Average tensor unbind times vary drastically depending on implementation of unrelated code flows

I am running into a strange issue in my code base. The code is complicated but essentially I was noticing that calling unbind(0) on tensors took longer in one commit vs another, and it was noticeably slowing down performance. The old commit has an average per-call runtime of 8.727e-5, while the new commit has an average per-call runtime of 2.36e-4.

I was playing around with unbinding and I noticed that something seems to be getting cached… subsequent calls to unbind(), even on different tensors, seems to be consistently faster than the first call, no matter which tensor is put first.

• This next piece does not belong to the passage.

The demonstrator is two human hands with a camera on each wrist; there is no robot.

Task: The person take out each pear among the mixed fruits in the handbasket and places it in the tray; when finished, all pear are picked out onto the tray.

The new code could potentially be messing with whatever cache exists and making the unbind call slower, but I am uncertain how to build around this. Is it possible to preserve the cache somehow? Are there any devs who might have insight onto what’s going on here?

I don’t know how you are profiling your code and if you are using a GPU, but note that CUDA operations are executed asynchronously. If you are using host timers you would need to synchronize the code before starting and stopping the host timers.

try using pytorch profiler ?

Yep, seems like the issue is due to unbind forcing a sync, and my code in the newer commit was faster making the forced sync require more waiting time. Thanks. I have tried avoiding this where possible (although it is worthwhile to note that calling unbind(0) is still faster than creating a view for each index of the tensor’s first dimension, at least for my use case)